You’ve filled your shopping cart, checked out and clicked the ‘buy now’ button. And voila! The package is delivered to you in a day or two.

But have you ever wondered what goes behind the virtual world to get your product delivered at your doorstep?

Enter the FedEx Express Super Hub in Memphis, Tennessee, spanning over 850 acres, where about 10,000 employees sort and load about 1.4 million packages every night, linking 220 countries around the world.

To say that the operation inside the buzzing facility — FedEx’s largest global hub network — is impressive is an understatement. Located at the Memphis International Airport, the SuperHub is a dazzling world in itself, boasting its own police and fire departments and power generators.

On a warm sultry night, a little before midnight, as you walk through the SuperHub you can feel the tempo rise. And it is bound to get crazier.

And this is how the process goes : each night , about 150 FedEx planes arrive in Memphis from across globe with packages that have to be unloaded, sorted and loaded back in planes to be dispatched to their final destinations.

The facility can park up to 165 planes if need be. With aircraft landing every 40 seconds the action at the facility is intense between 10 pm and 4 am.

FedEx planes start arriving around 10 pm and land in one after the other till about 1 am. The aim is to start pushing the outbound planes out by 2:30 am. By 4 am they are all gone.

Enter the 'matrix'

So what goes on between the time the planes are unloaded and reloaded back?

Once the packages are unloaded, they are sent to the input areas. Most of the packages head for the 'matrix'. The matrix is an awe-inspiring place where to watch thousands of packages head towards.

A set of FedEx employees swiftly and deftly make sure the packages aren't face down on a conveyor belt. This ensures the scanners read the bar codes on the labels.

And that's just about as far as the manual operations go.

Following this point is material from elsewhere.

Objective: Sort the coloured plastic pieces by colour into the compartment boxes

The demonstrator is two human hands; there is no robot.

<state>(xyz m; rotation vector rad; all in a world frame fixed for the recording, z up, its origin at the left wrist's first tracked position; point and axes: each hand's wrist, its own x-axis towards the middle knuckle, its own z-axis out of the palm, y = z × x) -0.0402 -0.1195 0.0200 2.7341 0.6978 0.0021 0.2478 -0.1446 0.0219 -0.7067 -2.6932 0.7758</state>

It's all automated from here on, as the packages are sorted based on the information on the labels. There are literally robotic arms that push packages into various chutes based on their destinations and then finally dispatched through outbound planes.

Not all packages head towards the matrix. The heavier and oddly shaped packages — like maybe the golf club — go into a different sorting section.

In small packages

And then there are the small boxes and documents that are sent to the Small Package Sorting System (SPSS). An equally sci-fi genre of activity takes place here.

Housed in a separate building, the SPSS sorts about 800,000 small packages every night — mostly documents — and is nearly fully automated. These packages are placed on a belt, scanned and pushed into one of the 1,000-odd bags headed for a particular destination. As one walks over the bridge with dozens of conveyor belts speedily moving below sorting out letters and tossing them into chutes, it’s a dizzying sight.

The view is even more spectacular as one walks up to the control tower, where the FedEx fleet of planes are tracked visually and on computers as they approach and depart from the runways.

A loaded Boeing 777 is ready to take off to its destination in just about six six hours of getting into the hub. As it heads out, it hits you that buying online maybe a just a simple click for you. But the order moves across a massive physical globally integrated network, to transport, sort and get your goods delivered to you. Nothing virtual about that.

The writer was in Memphis at the invitation of FedEx.